■ **ASSIGNED TASK**
Nothing but the text belongs in the answer: the listing below, copied exactly, without pictures.

········

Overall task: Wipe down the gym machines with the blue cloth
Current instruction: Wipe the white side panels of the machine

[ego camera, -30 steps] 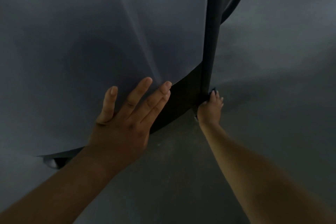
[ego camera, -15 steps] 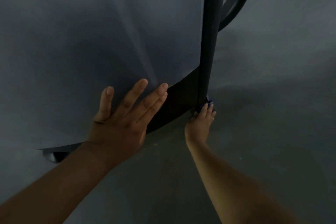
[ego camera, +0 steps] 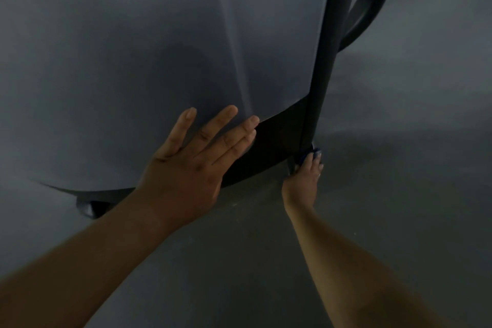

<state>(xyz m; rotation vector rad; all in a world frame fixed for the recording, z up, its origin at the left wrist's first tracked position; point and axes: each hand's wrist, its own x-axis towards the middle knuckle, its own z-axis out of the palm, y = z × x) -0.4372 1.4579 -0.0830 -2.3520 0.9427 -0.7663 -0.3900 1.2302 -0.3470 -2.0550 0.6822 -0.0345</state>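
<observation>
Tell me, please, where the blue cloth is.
The blue cloth is right of centre in the head view, under the right hand, low on the black post.

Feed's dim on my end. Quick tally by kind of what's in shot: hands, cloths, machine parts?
Hands: 2, left hand and right hand
Cloths: 1, blue cloth
Machine parts: 3, grey panel, black post, black curved bar
Total: 6

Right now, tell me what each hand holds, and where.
Right hand presses the blue cloth under its fingertips against the post; left hand holds nothing.
</observation>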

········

■ **EXERCISE RESPONSE**
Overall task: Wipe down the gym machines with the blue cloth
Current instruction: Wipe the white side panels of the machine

[ego camera, -30 steps] 
[ego camera, -15 steps] 
[ego camera, +0 steps] 

<state>(xyz m; rotation vector rad; all in a world frame fixed for the recording, z up, its origin at the left wrist's first tracked position; point and axes: each hand's wrist, its own x-axis towards the middle knuckle, its own z-axis out of the palm, y = z × x) -0.4372 1.4579 -0.0830 -2.3520 0.9427 -0.7663 -0.3900 1.2302 -0.3470 -2.0550 0.6822 -0.0345</state>
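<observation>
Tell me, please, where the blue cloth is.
The blue cloth is right of centre in the head view, under the right hand, low on the black post.

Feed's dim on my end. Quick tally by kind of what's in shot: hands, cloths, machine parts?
Hands: 2, left hand and right hand
Cloths: 1, blue cloth
Machine parts: 3, grey panel, black post, black curved bar
Total: 6

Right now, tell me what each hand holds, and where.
Right hand presses the blue cloth under its fingertips against the post; left hand holds nothing.
</observation>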

Nothing else is left to add to this answer.